Clara McDonald Williamson
Clara McDonald Williamson (November 20, 1875 – February 17, 1976) was a 20th century American painter who worked in the tradition of naïve art. Her subjects were genre scenes of life in the American West, especially her home state of Texas. Like Grandma Moses, she started painting late in life and she achieved a national reputation despite the fact that her career lasted only two decades.
Clara McDonald Williamson | |
---|---|
Born | |
Died | February 17, 1976 100) | (aged
Nationality | American |
Style | Naïve art |
Biography
McDonald was born November 20, 1875, in Iredell, Texas, the second of six children of Mary Lasswell McDonald and Thomas McDonald.[1][2][3] She had only intermittent formal education and little art training.[3] At the age of 20, she went to work in a county clerk's office but lost this job seven years later.[3] She went back to Iredell, where she married John Williamson, a widower with two children.[3] They had one son together.[1] In 1920, they moved to Dallas, where they ran a boarding house and a store. John died in 1943, at which point Williamson, then well into her sixties, took up painting.[1] She has long been interested in it, but her husband believed it was pointless.[3]
Art
Starting in 1943, Williamson took several classes in drawing and painting at Southern Methodist University and the Dallas Museum School.[1] She quickly began working on what she called "memory paintings" that referred to incidents from her early rural life; these became a dominant theme in her oeuvre.[1] Often the underlying story or event figures in the title. Examples include Chicken for Dinner (1945), The Girls Went Fishing (1945–46), Standing in the Need of Prayer (1947, showing a revival meeting by torchlight), Texas Barn Dance (1951), The Day the Bosque Froze Over (1953), and The Night Before Christmas (1954).[1][2] She also made paintings whose subjects were more generic to the western United States, such as two paintings about cattle drives—Git 'Long Little Dogies (1945) and Old Chisholm Trail (1952)—and a painting about the coming of the railroad, The Building of the Railroad (1949–50). The cattle-drive paintings are unusual as a pair since Williamson hardly ever painted the same subject more than once.[1]

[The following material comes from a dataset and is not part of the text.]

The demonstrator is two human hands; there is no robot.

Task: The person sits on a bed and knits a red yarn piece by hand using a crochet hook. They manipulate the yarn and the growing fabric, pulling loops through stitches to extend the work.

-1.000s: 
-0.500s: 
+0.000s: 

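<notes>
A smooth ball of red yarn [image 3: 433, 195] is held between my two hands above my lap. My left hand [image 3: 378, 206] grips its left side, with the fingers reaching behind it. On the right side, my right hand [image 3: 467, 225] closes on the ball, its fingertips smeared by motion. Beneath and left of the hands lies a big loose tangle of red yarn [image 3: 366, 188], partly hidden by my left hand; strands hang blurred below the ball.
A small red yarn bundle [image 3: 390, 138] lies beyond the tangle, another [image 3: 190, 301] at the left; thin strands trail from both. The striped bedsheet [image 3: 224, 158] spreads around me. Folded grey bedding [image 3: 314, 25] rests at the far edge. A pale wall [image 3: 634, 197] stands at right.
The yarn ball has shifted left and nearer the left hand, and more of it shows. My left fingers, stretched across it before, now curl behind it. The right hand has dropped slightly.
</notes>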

With their genre subjects, eccentric perspective, flat paint handling, and simplified and stylized forms, Williamson's paintings are typical of American naïve art.[1] Her palette was restrained, leaning towards desaturated greens, browns, and grays in middle and light tones that lent a luminous subtlety to the finished works.[3] She made a few charcoal sketches and watercolors but worked mostly in oil on canvas. She had an unusual method of painting her canvases from top to bottom, which she explained as a way to keep paint off of herself.[3]

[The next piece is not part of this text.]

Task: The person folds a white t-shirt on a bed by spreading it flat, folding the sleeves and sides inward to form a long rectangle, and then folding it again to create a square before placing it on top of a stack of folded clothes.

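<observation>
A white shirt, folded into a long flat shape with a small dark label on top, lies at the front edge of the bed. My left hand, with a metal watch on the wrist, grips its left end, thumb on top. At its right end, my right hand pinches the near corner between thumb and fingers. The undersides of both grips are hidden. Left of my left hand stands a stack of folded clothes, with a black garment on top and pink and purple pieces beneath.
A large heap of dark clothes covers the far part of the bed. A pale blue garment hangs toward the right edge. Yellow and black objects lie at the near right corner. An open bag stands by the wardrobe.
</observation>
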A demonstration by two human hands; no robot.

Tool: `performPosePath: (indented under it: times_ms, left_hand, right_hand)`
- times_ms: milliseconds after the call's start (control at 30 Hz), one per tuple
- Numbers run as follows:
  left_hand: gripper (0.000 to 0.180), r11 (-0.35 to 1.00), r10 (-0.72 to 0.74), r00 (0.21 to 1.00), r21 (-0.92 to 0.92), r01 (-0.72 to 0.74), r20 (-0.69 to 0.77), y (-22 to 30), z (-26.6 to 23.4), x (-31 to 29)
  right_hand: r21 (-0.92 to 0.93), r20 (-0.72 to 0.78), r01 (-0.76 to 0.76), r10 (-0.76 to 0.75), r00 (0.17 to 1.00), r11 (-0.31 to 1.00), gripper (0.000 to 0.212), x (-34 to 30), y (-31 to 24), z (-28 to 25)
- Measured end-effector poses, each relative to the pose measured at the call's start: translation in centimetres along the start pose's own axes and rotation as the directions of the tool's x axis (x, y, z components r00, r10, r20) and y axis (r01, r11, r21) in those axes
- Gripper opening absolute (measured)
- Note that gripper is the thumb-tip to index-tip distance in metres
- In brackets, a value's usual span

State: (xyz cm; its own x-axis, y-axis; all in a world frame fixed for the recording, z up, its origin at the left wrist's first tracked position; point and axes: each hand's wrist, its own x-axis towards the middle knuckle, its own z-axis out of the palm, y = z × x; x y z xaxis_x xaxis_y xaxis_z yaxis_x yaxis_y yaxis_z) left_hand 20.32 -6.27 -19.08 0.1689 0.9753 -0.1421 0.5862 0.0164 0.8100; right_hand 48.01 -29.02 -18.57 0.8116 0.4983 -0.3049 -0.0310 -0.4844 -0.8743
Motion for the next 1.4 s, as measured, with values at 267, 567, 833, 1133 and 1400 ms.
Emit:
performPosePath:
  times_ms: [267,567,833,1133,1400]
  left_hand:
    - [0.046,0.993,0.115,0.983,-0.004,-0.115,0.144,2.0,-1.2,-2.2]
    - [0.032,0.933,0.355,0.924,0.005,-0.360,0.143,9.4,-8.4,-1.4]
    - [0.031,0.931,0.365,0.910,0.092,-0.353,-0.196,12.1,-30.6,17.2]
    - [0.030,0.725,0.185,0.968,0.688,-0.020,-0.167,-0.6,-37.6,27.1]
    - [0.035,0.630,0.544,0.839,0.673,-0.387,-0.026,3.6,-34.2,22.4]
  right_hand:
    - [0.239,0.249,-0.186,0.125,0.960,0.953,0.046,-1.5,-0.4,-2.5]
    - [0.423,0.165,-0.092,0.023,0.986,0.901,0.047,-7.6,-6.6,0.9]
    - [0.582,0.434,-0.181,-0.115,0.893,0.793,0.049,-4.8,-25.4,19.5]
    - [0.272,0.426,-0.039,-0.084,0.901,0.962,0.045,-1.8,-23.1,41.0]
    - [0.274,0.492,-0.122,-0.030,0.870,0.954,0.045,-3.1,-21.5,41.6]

Williamson—who became known as "Aunt Clara" within the art world—sold her first work within a short time of beginning to paint; it was bought by Jerry Bywaters, who at the time was the director of the Dallas Museum of Fine Arts. Through the dealer Donald Vogel, who promoted her work and later wrote a book about her, she began entering her work in art competitions and in 1946 won the Dealey Purchase Award at the Dallas Allied Arts Exhibit. Two years later, she had a solo exhibition at the Dallas Museum of Fine Arts, following which she began to establish a national reputation. Her work was included in the 1950 exhibition "American Painting Today" at the Metropolitan Museum of Art in New York, as well as in several traveling exhibitions organized by the Smithsonian Institution. In the 1960s, the Amon Carter Museum organized a traveling retrospective of her work. In 1969, a documentary on Williamson was shown on national television. Williamson's success came despite her lack of interest in a career; she said once that she held back from the art world to some extent out of fear that "they'd tell me what to paint, how to paint it, and when to paint."[1]

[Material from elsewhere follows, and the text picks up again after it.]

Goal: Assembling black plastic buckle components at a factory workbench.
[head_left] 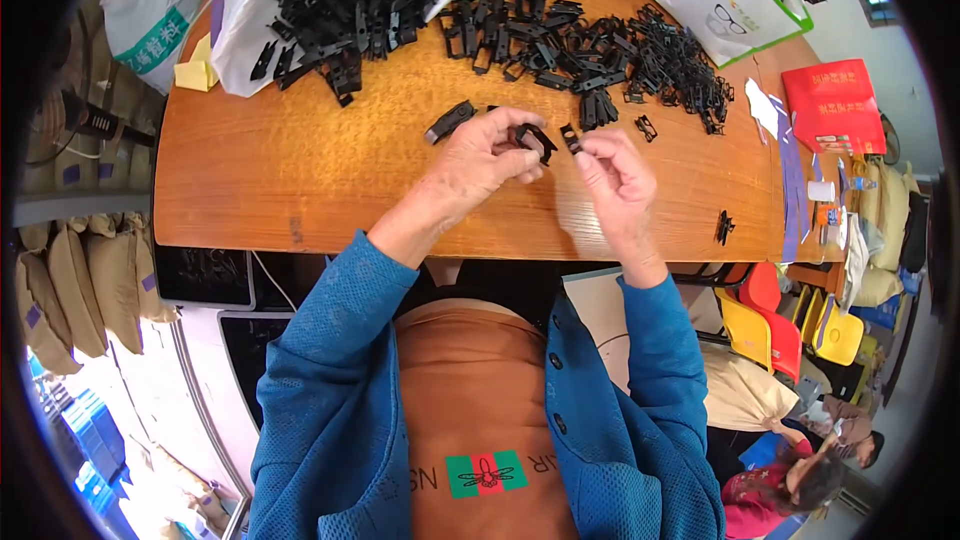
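Note:
Above the wooden table [350, 170], my left hand [478, 162] is closed on a black plastic frame part [537, 143], its curved edge showing past the fingertips. Close by on the right, my right hand [618, 175] pinches a small black plastic clip [570, 138] between thumb and finger. The two pieces are a little apart. Beyond my left hand lies a dark block-shaped piece [450, 121]. A heap of larger black plastic parts [540, 35] spreads past my hands, and smaller black clips [680, 60] are piled to its right.
At the back left, a white sack [240, 50] spills black parts. A white bag with green edges [735, 5] and a red bag [832, 105] stand at the right. One loose black piece [724, 227] lies near the front edge. Two people [800, 475] are at the lower right.

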Action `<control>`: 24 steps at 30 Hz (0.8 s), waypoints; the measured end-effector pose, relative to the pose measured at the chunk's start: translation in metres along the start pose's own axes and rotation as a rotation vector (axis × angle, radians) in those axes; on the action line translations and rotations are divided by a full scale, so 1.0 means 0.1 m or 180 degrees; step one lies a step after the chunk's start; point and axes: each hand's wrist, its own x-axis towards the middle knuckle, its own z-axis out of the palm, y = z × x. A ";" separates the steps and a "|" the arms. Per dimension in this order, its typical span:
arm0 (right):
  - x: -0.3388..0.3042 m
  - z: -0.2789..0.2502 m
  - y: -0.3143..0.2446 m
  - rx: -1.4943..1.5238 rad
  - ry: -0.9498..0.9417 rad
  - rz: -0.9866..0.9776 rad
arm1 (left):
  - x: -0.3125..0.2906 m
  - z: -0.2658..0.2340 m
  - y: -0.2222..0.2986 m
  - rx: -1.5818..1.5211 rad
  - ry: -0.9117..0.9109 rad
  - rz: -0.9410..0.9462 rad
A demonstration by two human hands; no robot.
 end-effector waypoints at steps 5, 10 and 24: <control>-0.04 0.22 -0.14 -0.0297 -0.0116 -0.0320 | -0.18 -0.01 0.02 -0.0006 0.0082 0.0069; -0.03 0.28 -0.17 -0.0613 -0.0233 -0.0540 | -0.24 -0.04 -0.01 0.0142 0.0144 0.0346; -0.08 0.44 -0.03 0.0343 0.0019 0.0514 | -0.14 0.00 -0.21 -0.0412 0.0568 0.0043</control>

Williamson moved into a nursing home in 1966, where she completed the last of her more than 100 paintings.[1][3] She died on February 17, 1976, aged 100.[1] Her work is held in the collections of the Museum of Modern Art (New York), the Dallas Museum of Art, the Amon Carter Museum, and several other art museums and institutions.[3]
References
- "WILLIAMSON, CLARA MCDONALD". Texas State Historical Association. 2010-06-15. Retrieved 2016-12-15.
- Russell, Charles. Self-taught Art: The Culture and Aesthetics of American Vernacular Art, p. 105.
- Wertkin, Gerard C., ed. Encyclopedia of American Folk Art.
Further reading
- Vogel, Donald and Margaret. Aunt Clara: The Paintings of Clara McDonald Williamson. Austin: University of Texas Press, 1966.